YOUR GOAL:
Reproduce the records below exactly, but only between the lines holding "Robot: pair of" and "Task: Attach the", inclusive.

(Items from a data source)
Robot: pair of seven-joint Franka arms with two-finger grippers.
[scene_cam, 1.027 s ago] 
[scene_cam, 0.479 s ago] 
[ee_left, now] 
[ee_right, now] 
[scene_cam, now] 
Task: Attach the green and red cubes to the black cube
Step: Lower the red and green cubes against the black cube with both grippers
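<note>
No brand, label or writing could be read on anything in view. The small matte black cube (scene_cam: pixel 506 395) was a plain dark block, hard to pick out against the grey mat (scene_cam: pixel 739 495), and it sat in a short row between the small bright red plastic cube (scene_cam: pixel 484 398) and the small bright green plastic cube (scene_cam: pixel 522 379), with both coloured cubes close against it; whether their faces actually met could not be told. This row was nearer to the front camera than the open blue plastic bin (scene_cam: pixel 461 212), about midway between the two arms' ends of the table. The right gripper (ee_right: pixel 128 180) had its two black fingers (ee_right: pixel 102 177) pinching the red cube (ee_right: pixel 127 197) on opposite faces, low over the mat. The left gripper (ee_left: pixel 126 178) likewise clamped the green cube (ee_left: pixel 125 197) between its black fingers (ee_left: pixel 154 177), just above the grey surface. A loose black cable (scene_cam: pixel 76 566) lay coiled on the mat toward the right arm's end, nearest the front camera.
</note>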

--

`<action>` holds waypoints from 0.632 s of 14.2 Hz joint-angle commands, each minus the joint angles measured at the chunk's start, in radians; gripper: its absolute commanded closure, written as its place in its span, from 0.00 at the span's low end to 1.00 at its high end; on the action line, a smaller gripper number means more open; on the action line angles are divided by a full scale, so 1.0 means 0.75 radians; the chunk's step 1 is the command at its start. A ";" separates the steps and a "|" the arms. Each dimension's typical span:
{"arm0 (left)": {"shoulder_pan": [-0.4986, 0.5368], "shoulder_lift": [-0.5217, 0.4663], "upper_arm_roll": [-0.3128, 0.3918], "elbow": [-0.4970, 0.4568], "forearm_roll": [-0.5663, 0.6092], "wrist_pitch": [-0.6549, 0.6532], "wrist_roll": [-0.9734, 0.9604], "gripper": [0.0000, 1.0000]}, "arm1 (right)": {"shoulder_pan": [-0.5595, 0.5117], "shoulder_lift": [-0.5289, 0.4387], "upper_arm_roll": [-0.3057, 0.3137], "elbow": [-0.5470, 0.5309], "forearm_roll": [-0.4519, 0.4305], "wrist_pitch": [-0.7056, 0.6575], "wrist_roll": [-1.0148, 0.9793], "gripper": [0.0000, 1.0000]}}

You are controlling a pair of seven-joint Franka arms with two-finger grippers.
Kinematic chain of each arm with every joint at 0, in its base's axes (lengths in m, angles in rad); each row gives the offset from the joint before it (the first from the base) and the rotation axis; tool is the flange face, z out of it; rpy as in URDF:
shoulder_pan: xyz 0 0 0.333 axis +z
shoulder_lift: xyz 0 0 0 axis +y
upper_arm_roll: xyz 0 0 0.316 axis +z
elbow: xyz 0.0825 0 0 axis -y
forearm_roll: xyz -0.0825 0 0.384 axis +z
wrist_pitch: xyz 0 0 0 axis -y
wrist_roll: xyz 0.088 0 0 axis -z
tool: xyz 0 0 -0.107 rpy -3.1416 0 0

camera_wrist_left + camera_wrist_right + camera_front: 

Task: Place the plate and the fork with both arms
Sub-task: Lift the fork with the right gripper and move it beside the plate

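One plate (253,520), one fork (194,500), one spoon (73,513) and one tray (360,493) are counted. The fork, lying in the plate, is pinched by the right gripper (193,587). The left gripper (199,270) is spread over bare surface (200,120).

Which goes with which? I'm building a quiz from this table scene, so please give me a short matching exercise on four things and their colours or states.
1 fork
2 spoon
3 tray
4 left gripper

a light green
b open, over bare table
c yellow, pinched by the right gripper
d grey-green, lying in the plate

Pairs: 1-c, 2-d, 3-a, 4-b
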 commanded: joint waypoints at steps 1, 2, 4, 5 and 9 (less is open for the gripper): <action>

RESULT OF THIS TASK:
Robot: pair of seven-joint Franka arms with two-finger grippers.
[scene_cam, 1.027 s ago] 
[scene_cam, 0.479 s ago] 
[ee_left, now] 
[ee_right, now] 
[scene_cam, now] 
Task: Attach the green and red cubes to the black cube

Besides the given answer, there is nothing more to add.